Celebes (Indonesian: Sulawesi), one of the Greater Sunda Islands of Indonesia. It lies east of Borneo and south of the Philippines, and is bounded by the Celebes, Molucca, Banda, and Flores seas and by Makassar Strait. The island is oddly shaped—four peninsulas extending from a central node. Its area is some 73,000 square miles (189,000 km2).

Virtually all of Celebes is mountainous, with several peaks attaining heights of 10,000 to 11,000 feet (3,000 to 3,300 m) above sea level. There are many swiftly flowing rivers and a few large mountain lakes. Lying on the Equator, Celebes has a humid tropical climate, marked by year-round high temperatures, except in the mountains. Rainfall is heavy, generally ranging from about 5O to 150 inches (1,270 to 3,810 mm) each year. Dense, tropical forests cover much of the island.
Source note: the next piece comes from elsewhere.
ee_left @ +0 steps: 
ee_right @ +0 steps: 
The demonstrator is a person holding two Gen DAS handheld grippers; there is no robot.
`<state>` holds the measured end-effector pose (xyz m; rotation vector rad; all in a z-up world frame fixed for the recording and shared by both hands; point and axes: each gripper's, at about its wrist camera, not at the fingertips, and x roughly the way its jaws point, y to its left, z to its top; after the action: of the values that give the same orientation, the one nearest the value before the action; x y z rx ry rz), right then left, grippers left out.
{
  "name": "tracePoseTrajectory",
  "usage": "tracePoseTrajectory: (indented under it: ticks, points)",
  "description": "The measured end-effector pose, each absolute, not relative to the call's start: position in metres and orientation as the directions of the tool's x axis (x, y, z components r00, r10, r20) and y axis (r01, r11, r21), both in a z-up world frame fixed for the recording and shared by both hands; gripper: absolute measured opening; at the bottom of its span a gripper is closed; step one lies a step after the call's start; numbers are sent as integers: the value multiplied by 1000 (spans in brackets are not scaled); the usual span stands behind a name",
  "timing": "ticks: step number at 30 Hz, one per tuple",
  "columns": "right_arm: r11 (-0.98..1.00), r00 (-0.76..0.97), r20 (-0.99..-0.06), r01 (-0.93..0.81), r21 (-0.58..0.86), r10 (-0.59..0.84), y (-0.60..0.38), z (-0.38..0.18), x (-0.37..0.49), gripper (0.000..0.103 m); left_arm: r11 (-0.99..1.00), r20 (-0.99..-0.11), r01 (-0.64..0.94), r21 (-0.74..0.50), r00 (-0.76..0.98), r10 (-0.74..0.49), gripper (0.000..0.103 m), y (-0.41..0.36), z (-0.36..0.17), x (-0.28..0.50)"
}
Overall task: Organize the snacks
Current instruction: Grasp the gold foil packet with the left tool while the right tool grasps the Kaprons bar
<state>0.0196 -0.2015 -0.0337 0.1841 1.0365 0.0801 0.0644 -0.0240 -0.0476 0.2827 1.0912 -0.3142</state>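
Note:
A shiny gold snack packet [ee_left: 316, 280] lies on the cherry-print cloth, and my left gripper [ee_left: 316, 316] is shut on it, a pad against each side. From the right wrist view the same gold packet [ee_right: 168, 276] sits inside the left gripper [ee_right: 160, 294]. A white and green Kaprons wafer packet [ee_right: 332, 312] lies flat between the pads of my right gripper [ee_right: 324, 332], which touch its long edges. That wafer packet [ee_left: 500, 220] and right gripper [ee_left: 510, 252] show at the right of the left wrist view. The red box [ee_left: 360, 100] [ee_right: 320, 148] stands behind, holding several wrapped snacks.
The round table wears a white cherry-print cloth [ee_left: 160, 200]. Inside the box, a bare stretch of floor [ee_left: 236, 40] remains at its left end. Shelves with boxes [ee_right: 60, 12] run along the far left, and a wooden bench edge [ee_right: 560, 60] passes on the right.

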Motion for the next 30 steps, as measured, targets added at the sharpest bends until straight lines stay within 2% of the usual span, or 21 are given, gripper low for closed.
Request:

The people of Celebes are primarily farmers, many of whom live at a meager level. Major crops include rice, corn, coconuts, and coffee. Also important is fishing. Trading, handicraft industries, and light manufacturing are among the economic activities in the cities. Land transportation is poorly developed.

Nearly all of the island's inhabitants are of Malayan stock. The main ethnic groups include the Makassarese and Buginese of southwestern Celebes, both predominantly Islamic, and the Christian Minahasans of the north. Celebes has a population of about 14,946,488. The largest cities are Ujung Pandang, 1,121,300, and Manado, 413,000.

The first Europeans to visit Celebes were the Portuguese, early in the 1500's. More than a century later, the Dutch gained control of the island through the Dutch East India Company and began an almost uninterrupted 300-year-long rule. The Netherlands abolished the company in 1799, assuming its assets and debts. Celebes was occupied briefly by the British early in the 1800's and by the Japanese during World War II. In 1950 it became part of the Republic of Indonesia.

Beginning in 1971 Indonesia began a program of moving people from its heavily populated islands, such as Java and Bali, to its less populated islands, such as Celebes. By the mid-1990's this program, called transmigration, had met with opposition from the original population of Celebes.